Мне что-то снилось. По ночам я видел сны, а когда просыпался утром, меня била дрожь, но снов я не помнил, а помнил только, что убегал. Я не мог вспомнить, когда я впервые увидел этот сон (или сны); во всяком случае, давно. Подолгу я не видел никаких снов вообще. Потом они возвращались каждую ночь, и я боялся ложиться, засыпал в страхе и в страхе просыпался, и кошмар ходил за мною по пятам весь день. Сейчас я вернулся из Чикаго, без гроша в кармане, и жил за счет друзей в грязной меблирашке в центре. Спектакль, в котором я был занят в Чикаго, провалился. Роль была не бог весть какая — да, по правде говоря, и не бог весть какая пьеса. Я играл дядю Тома, только интеллигентного — студента колледжа, работающего во имя своей расы; наверно, драматург хотел показать себя либералом. Но, как я уже говорил, спектакль провалился, и вот я снова в ненавистном Нью-Йорке. Я знал, что надо искать работу, ходить и ходить, обивать пороги, но ничего этого не делал — не мог заставить себя. Стояло лето. Я был как выжатый лимон и с каждым днем ненавидел себя все больше. Актерская жизнь не из легких, даже для белого. Я не высокий, не красавец, не умею петь, танцевать, и к тому же я черный; так что большого спроса на меня не бывало даже в самые лучшие времена.

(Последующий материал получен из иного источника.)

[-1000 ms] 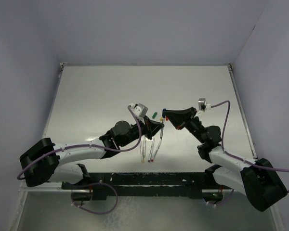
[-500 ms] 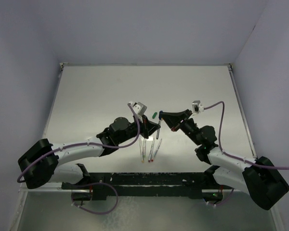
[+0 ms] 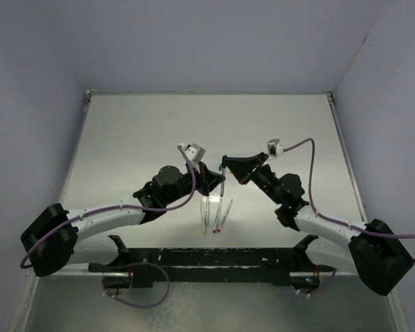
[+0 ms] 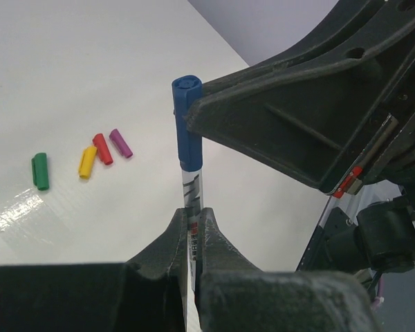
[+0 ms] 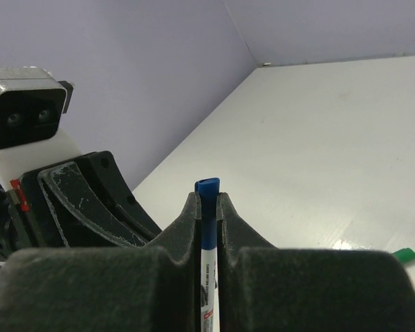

Комната, в которой я жил, была квадратная, с низким потолком, а стены были цвета засохшей крови. Ее нашел для меня молодой еврей Жюль Вайсман. В этой комнате можно спать, сказал он, и умирать можно, но жить — бог свидетель — никак нельзя. Возможно, потому, что она такая страшная, в ней разместили бесчисленное множество светильников: один на потолке, один на левой степе, два на правой и лампа на столе у кровати. Кровать моя стояла перед окном, через которое не проникало ничего, кроме пыли. Обыкновенная меблированная комната, а напихали в нее столько всякой всячины, что хватило бы на меблировку трех таких же. Два кресла, бюро, кровать, стол, стул с прямой спинкой, книжный шкаф, платяной шкаф из прессованного картона; мои книги и мой чемодан, нераспакованные, и мое грязное белье в углу. Комната из тех, что тебя уничтожают. Был в ней и камин с тяжелой мраморной каминной доской, и большое тусклое зеркало над ним. Разглядеть что-нибудь в зеркале было трудно — что, в общем-то, меня не трогало — и не хватило бы жизни на то, чтобы разжечь огонь в этом камине.